Exercise: For every line in the material, output its text exactly and exclude any image it holds.

Provided material:
* * * * *
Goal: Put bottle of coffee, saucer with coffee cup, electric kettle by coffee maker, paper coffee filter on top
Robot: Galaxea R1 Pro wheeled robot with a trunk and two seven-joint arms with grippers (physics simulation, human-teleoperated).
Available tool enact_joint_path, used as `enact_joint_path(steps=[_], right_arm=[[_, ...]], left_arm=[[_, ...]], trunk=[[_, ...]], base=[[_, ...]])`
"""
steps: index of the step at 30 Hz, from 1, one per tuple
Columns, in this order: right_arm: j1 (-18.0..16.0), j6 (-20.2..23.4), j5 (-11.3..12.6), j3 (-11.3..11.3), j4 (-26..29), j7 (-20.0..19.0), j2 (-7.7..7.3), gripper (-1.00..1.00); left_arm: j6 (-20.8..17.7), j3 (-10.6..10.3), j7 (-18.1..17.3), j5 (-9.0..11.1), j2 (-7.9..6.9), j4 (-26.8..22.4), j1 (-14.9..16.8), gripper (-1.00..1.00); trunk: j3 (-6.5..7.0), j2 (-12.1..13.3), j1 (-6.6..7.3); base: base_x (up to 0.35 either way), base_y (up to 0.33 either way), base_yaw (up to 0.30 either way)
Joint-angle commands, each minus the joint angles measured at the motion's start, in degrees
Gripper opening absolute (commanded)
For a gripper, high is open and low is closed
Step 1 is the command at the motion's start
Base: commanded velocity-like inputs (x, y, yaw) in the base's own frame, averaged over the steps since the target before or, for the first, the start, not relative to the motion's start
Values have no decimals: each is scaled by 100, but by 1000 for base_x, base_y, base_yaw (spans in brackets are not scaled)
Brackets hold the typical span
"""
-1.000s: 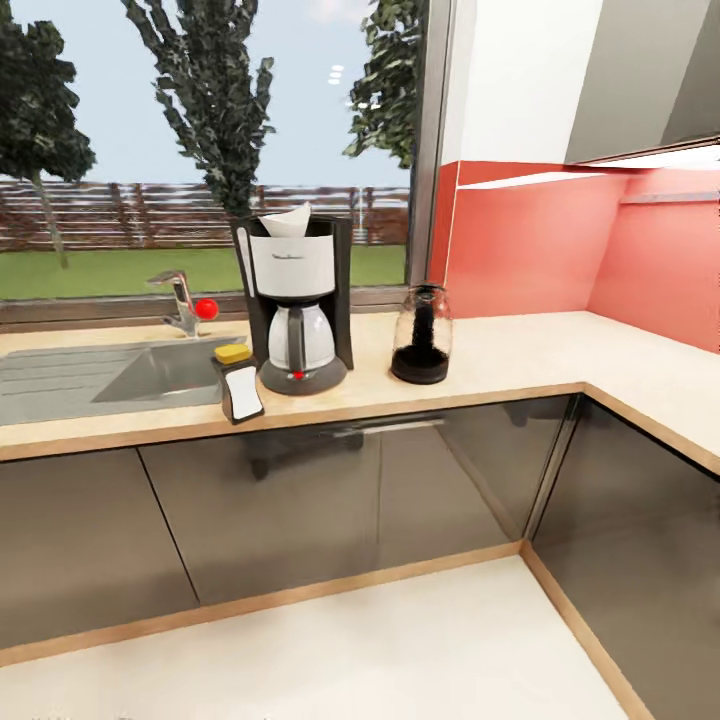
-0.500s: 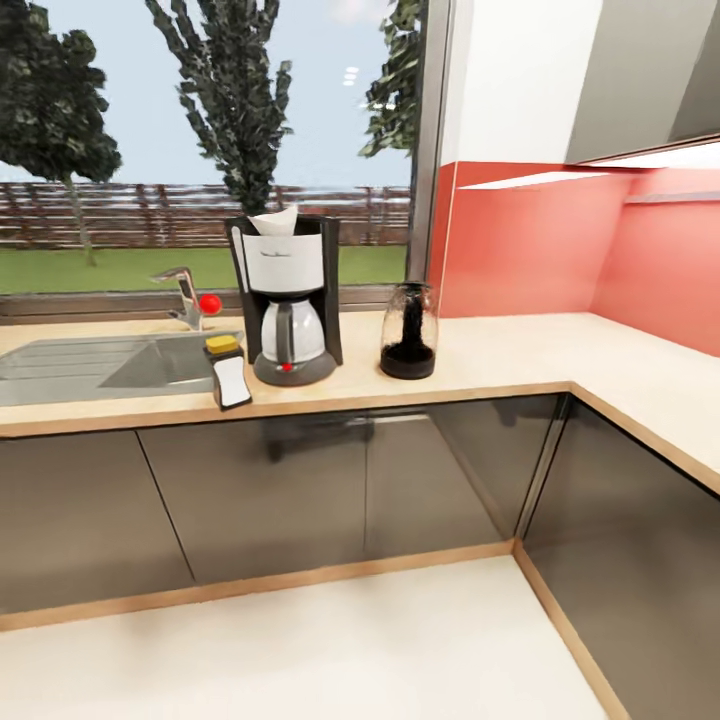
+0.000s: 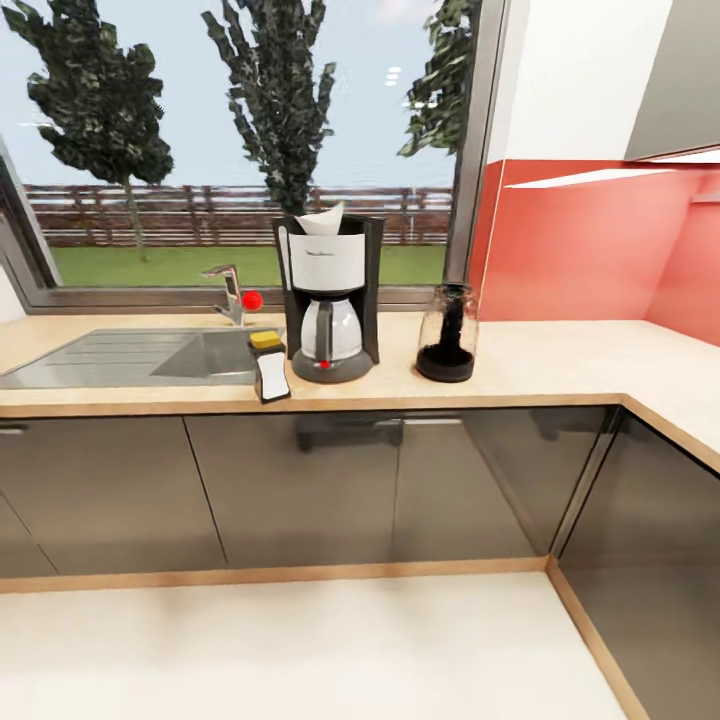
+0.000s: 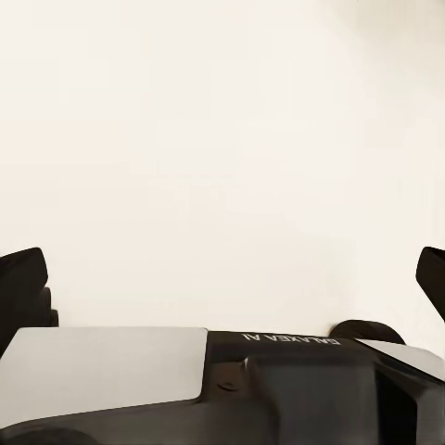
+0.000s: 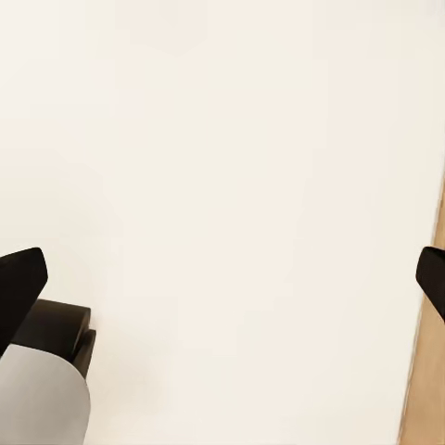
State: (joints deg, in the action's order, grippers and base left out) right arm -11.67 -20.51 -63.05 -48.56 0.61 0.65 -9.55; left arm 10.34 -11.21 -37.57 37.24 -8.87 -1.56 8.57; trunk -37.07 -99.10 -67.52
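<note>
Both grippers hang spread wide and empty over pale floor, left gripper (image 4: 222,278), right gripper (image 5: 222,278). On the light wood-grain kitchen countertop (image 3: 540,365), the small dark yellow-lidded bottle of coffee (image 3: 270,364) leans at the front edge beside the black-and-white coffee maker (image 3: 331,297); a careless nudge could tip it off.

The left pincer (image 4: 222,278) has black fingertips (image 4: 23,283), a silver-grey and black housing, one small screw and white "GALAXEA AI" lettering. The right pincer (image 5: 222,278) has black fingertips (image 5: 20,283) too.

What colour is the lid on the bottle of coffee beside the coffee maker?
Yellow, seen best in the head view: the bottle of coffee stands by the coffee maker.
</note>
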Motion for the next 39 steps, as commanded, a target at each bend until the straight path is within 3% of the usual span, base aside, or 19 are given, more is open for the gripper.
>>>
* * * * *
Problem solution:
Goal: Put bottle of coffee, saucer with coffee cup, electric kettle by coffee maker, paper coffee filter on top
Robot: Galaxea R1 Pro wheeled robot with a trunk and two seven-joint arms with grippers (physics simulation, human-teleoperated).
Available tool enact_joint_path, used as `enact_joint_path(steps=[_], right_arm=[[_, ...]], left_arm=[[_, ...]], trunk=[[_, ...]], base=[[_, ...]])`
"""
steps: index of the step at 30 Hz, from 1, one per tuple
Columns, in this order: right_arm: j1 (-18.0..16.0), j6 (-20.2..23.4), j5 (-11.3..12.6), j3 (-11.3..11.3), j4 (-26..29), j7 (-20.0..19.0), j2 (-7.7..7.3), gripper (-1.00..1.00); left_arm: j6 (-20.8..17.7), j3 (-10.6..10.3), j7 (-18.1..17.3), j5 (-9.0..11.1), j2 (-7.9..6.9), j4 (-26.8..22.4), j1 (-14.9..16.8), gripper (-1.00..1.00); trunk: j3 (-6.5..7.0), j2 (-12.1..13.3), j1 (-6.6..7.3); base: base_x (up to 0.35 either way), base_y (up to 0.33 either way), base_yaw (up to 0.30 either way)
Joint-angle commands, each minus the joint angles measured at the motion's start, in degrees
Gripper opening absolute (commanded)
For a gripper, high is open and low is closed
Step 1 is the command at the motion's start
Base: commanded velocity-like inputs (x, y, yaw) in the base's own frame, averaged over the steps since the target before or, for the first, the start, not relative to the motion's start
Values have no decimals: each is scaled by 100, but by 1000 for base_x, base_y, base_yaw (spans in brackets are not scaled)
Brackets hold the typical span
"""
-1.000s: 
-0.500s: 
+0.000s: 
+0.000s: 
+0.000s: 
State: (joints deg, in the action's order, grippers and base left out) right arm -11.67 -20.51 -63.05 -48.56 0.61 0.65 -9.55; left arm 10.34 -11.21 -37.57 37.24 -8.87 -1.56 8.57; trunk -37.07 -99.10 -67.52
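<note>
Both grippers hang spread wide and empty over pale floor, left gripper (image 4: 222,278), right gripper (image 5: 222,278). On the light wood-grain kitchen countertop (image 3: 540,365), the small dark yellow-lidded bottle of coffee (image 3: 270,364) leans at the front edge beside the black-and-white coffee maker (image 3: 331,297); a careless nudge could tip it off.

The left pincer (image 4: 222,278) has black fingertips (image 4: 23,283), a silver-grey and black housing, one small screw and white "GALAXEA AI" lettering. The right pincer (image 5: 222,278) has black fingertips (image 5: 20,283) too.

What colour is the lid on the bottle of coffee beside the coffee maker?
Yellow, seen best in the head view: the bottle of coffee stands by the coffee maker.
</note>
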Motion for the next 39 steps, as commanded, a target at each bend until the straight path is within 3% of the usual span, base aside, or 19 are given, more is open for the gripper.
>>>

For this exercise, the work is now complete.